A typical OpenGL projection matrix takes the form:
{{{
#!latex-math-hook
\begin{eqnarray*}
{\boldsymbol P} = \begin{pmatrix}
a & 0 & 0 & 0 \\
0 & b & 0 & 0 \\
0 & 0 & c & d \\
0 & 0 & e & 0 \end{pmatrix}
\end{eqnarray*}
}}}
The specific coefficient values depend on the nature of the perspective projection matrix (for more information I recommend you look at the documentation for [http://www.opengl.org/documentation/specs/man_pages/hardcopy/GL/html/glu/perspective.html gluPerspective]. These co-efficients should scale and bias the ''x'', ''y'', and ''z'' components of a point while assigning -''z'' to ''w''.
To transform from view coordinates to clip coordinates:
{{{
#!latex-math-hook
\begin{eqnarray*}
{\boldsymbol P}{\boldsymbol v}&=&
{\boldsymbol c}\\
&=&
\begin{pmatrix}
a{\boldsymbol v}_x\\b{\boldsymbol v}_y\\c{\boldsymbol v}_z
+ d{\boldsymbol v}_w\\e{\boldsymbol v}_z
\end{pmatrix}\\
\text{where}\\
{\boldsymbol P}&=&\text{projection matrix as described earlier}\\
{\boldsymbol v}&=&\text{point in view coordinates}\\
{\boldsymbol c}&=&\text{point in clipping coordinates}\\
\end{eqnarray*}
}}}
So solving for '''v''' we get:
{{{
#!latex-math-hook
\begin{equation*}
{\boldsymbol v} =
\begin{pmatrix}
\frac{{\boldsymbol c}_x}{a}\\
\frac{{\boldsymbol c}_y}{b}\\
\frac{{\boldsymbol c}_w}{e}\\
\frac{{\boldsymbol c}_z}{d}-\frac{c{\boldsymbol c}_w}{de}
\end{pmatrix}
\end{equation*}
}}}
Encoding the viewspace to clipspace transformation in a matrix yields the inverse projection matrix:
{{{
#!latex-math-hook
\begin{equation*}
{\boldsymbol P}^{-1} = \begin{pmatrix}
\frac{1}{a} & 0 & 0 & 0 \\
0 & \frac{1}{b} & 0 & 0 \\
0 & 0 & 0 & \frac{1}{e} \\
0 & 0 & \frac{1}{d} & -\frac{c}{de}
\end{pmatrix}
\end{equation*}
}}}
Computing the view coordinate from a clip coordinate is now:
{{{
#!latex-math-hook
\begin{equation*}
{\boldsymbol P}^{-1}{\boldsymbol c}={\boldsymbol v}
\end{equation*}
}}}
There's no guarantee that ''w'' will be 1, so we'll want to rescale appropriately:
{{{
#!latex-math-hook
\begin{equation*}
{\boldsymbol v}' = \frac {{\boldsymbol v}}{{\boldsymbol v}_w}
\end{equation*}
}}}
== Viewspace to Modelspace ==
Finally we just need to go from view coordinates to world coordinates by multiplying the view coordinates against the inverse of the modelview matrix.
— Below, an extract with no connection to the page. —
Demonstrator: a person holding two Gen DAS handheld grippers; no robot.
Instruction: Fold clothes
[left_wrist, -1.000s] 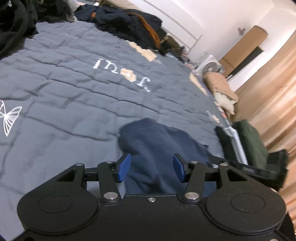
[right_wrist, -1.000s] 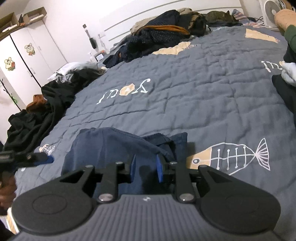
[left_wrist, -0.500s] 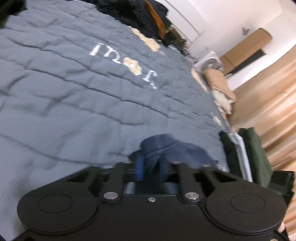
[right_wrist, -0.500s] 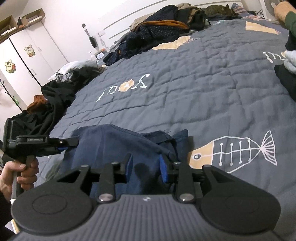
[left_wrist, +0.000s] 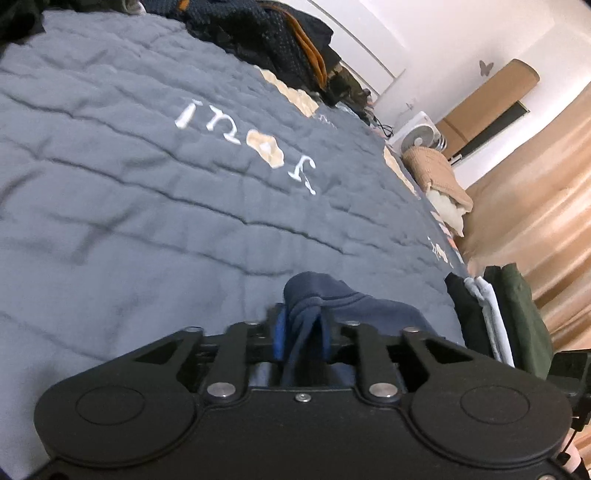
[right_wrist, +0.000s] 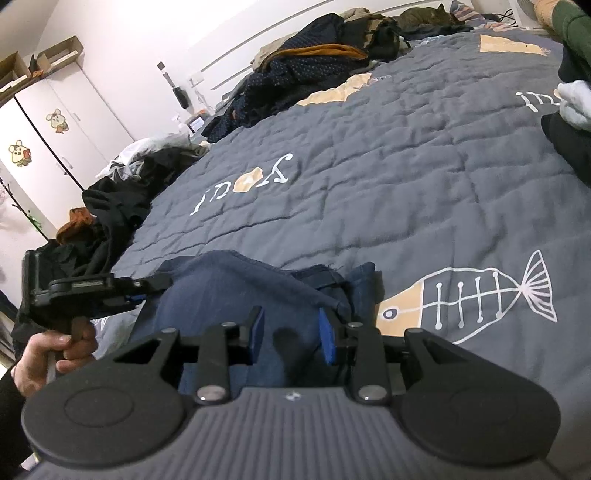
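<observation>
A navy garment lies crumpled on the grey quilt near its front edge. In the left wrist view a bunched fold of the navy garment stands between the pads of my left gripper, which still pinch it while the jaws are opening. Seen from the right wrist, the left gripper reaches the garment's left edge, held by a person's hand. My right gripper hovers low over the garment's near middle, open, with cloth below the pads and nothing pinched.
A folded stack of black, white and green clothes sits at the quilt's right edge. Dark clothes are heaped by the headboard and along the left side. A cat lies at the far end.
The left gripper moved forward and down onto the garment's edge and closed on a bunch of it. The right gripper stayed in place with its jaws slightly wider.
</observation>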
Again we can avoid doing a true inverse if we just
logically break down what the modelview transform accomplishes when working with the camera: it is a translation (centering the universe around the camera) and then a rotation (to reflect the camera's
orientation). The inverse of this is reversed rotation (accomplished with a transpose) followed by a translation with the negation of the modelview matrix's translation component after it has been rotated by the inverse rotation.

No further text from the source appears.